DATA EXTRACTS Start Marker

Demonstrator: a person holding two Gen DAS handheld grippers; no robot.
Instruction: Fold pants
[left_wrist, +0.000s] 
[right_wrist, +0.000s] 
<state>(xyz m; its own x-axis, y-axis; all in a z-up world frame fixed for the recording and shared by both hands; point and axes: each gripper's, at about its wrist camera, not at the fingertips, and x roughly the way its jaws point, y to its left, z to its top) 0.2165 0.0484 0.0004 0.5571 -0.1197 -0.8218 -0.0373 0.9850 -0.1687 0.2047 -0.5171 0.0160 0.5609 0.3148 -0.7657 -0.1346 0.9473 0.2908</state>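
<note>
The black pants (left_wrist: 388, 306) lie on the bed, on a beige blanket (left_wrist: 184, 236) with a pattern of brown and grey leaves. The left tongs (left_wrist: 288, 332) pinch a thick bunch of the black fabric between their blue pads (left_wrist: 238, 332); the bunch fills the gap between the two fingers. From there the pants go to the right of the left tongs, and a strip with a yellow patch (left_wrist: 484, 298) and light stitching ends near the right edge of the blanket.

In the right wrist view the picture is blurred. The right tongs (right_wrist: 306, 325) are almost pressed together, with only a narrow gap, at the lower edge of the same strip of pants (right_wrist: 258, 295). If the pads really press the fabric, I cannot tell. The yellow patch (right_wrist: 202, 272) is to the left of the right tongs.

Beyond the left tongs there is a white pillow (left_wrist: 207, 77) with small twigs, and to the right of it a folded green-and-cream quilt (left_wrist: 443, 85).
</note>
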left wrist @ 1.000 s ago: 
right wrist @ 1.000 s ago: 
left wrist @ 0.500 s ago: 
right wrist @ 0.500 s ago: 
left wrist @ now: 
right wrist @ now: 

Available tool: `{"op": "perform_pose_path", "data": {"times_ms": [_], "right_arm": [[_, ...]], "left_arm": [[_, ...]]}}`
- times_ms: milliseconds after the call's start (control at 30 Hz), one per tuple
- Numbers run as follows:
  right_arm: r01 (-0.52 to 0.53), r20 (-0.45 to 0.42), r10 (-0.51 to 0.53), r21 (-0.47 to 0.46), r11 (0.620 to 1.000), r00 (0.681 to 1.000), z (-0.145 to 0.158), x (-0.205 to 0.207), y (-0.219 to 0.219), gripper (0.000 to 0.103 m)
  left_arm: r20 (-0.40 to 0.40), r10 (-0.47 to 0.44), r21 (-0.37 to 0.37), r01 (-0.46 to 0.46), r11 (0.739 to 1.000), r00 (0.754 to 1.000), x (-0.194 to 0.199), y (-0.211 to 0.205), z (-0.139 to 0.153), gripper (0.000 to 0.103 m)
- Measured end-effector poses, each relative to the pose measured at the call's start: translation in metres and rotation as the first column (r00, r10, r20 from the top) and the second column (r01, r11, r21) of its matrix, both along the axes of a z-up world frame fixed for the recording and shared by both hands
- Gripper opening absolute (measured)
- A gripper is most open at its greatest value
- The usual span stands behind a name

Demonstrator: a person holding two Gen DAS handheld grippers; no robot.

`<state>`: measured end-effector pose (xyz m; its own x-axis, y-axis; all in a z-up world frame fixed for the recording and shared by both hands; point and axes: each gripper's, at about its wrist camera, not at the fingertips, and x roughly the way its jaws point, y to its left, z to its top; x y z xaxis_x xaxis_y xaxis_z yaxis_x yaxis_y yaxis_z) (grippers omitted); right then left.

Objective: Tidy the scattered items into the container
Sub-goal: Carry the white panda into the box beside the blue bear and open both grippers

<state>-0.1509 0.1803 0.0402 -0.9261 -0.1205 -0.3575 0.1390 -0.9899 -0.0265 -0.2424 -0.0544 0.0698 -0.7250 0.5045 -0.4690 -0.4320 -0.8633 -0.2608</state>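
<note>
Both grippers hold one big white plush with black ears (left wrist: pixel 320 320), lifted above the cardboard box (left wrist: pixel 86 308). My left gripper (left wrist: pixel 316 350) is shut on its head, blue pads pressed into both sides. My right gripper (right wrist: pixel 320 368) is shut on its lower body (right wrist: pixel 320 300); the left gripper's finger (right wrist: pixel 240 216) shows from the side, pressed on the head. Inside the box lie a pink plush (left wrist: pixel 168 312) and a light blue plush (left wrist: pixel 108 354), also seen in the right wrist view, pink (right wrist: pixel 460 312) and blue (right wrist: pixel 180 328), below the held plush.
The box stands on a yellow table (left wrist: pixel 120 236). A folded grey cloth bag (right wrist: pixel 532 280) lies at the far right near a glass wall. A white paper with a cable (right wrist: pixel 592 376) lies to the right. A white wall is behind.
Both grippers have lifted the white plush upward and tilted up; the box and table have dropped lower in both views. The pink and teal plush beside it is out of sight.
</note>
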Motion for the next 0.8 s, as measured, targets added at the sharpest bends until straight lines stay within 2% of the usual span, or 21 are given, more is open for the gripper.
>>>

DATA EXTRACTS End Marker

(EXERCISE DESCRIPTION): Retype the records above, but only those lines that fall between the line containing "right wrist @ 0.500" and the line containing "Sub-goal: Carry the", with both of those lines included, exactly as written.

(OUTPUT OF THE TASK):
right wrist @ 0.500 s ago: 
left wrist @ now: 
right wrist @ now: 

Available tool: `{"op": "perform_pose_path", "data": {"times_ms": [_], "right_arm": [[_, ...]], "left_arm": [[_, ...]]}}`
- times_ms: milliseconds after the call's start (control at 30 Hz), one per tuple
- Numbers run as follows:
  right_arm: r01 (-0.52 to 0.53), r20 (-0.45 to 0.42), r10 (-0.51 to 0.53), r21 (-0.47 to 0.46), r11 (0.620 to 1.000), r00 (0.681 to 1.000), z (-0.145 to 0.158), x (-0.205 to 0.207), y (-0.219 to 0.219), gripper (0.000 to 0.103 m)
  left_arm: r20 (-0.40 to 0.40), r10 (-0.47 to 0.44), r21 (-0.37 to 0.37), r01 (-0.46 to 0.46), r11 (0.739 to 1.000), r00 (0.754 to 1.000), x (-0.194 to 0.199), y (-0.211 to 0.205), z (-0.139 to 0.153), gripper (0.000 to 0.103 m)
- Measured end-effector poses, each relative to the pose measured at the call's start: translation in metres and rotation as the first column (r00, r10, r20 from the top) and the second column (r01, r11, r21) of its matrix, both along the axes of a z-up world frame fixed for the recording and shared by both hands
- Gripper opening absolute (measured)
- A gripper is most open at its greatest value
- The usual span stands behind a name

Demonstrator: a person holding two Gen DAS handheld grippers; no robot.

`<state>`: measured end-effector pose (xyz m; its own x-axis, y-axis; all in a z-up world frame fixed for the recording and shared by both hands; point and axes: each gripper's, at about its wrist camera, not at the fingertips, and x roughly the way its jaws point, y to its left, z to its top; x y z xaxis_x xaxis_y xaxis_z yaxis_x yaxis_y yaxis_z) (grippers omitted); right then left.

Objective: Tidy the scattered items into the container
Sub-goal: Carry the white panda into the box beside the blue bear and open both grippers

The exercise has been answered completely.